#### TASK DETAILS
Extract exactly those lines that lie between the start of the material and the line with "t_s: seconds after", including both boundary lines and no others.

#### MATERIAL PROVIDED
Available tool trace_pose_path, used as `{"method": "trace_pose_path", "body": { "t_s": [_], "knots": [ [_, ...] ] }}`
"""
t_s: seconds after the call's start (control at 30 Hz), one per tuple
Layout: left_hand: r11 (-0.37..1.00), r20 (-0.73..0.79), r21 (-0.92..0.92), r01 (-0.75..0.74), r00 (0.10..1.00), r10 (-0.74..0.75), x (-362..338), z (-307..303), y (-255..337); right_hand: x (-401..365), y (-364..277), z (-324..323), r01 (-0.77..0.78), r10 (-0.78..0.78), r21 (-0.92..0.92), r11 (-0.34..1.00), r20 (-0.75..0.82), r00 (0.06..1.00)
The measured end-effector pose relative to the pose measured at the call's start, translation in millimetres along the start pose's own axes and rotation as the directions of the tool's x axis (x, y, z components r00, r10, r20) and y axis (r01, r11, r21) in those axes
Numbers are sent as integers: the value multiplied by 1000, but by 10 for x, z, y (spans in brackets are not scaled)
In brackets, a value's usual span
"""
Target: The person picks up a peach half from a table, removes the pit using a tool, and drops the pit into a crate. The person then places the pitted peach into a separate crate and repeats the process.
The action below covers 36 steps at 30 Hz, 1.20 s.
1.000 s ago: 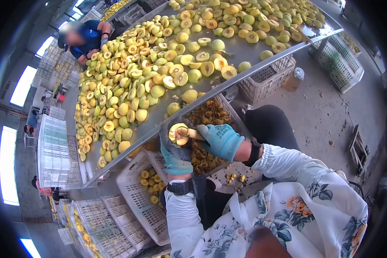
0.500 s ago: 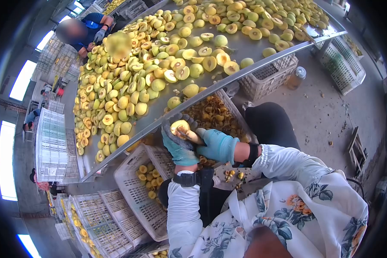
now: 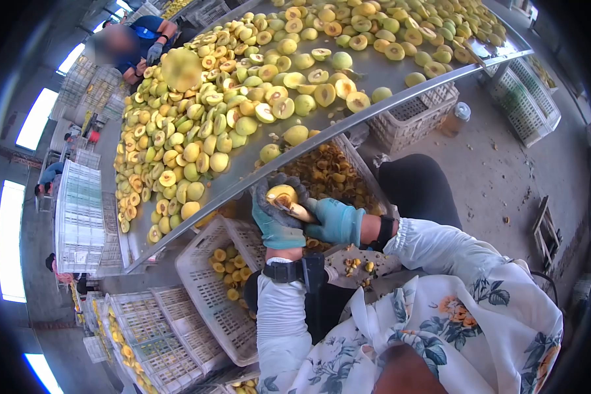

#### EXERCISE SOLUTION
Available tool trace_pose_path, used as `{"method": "trace_pose_path", "body": { "t_s": [_], "knots": [ [_, ...] ] }}`
"""
t_s: seconds after the call's start (control at 30 Hz), one per tuple

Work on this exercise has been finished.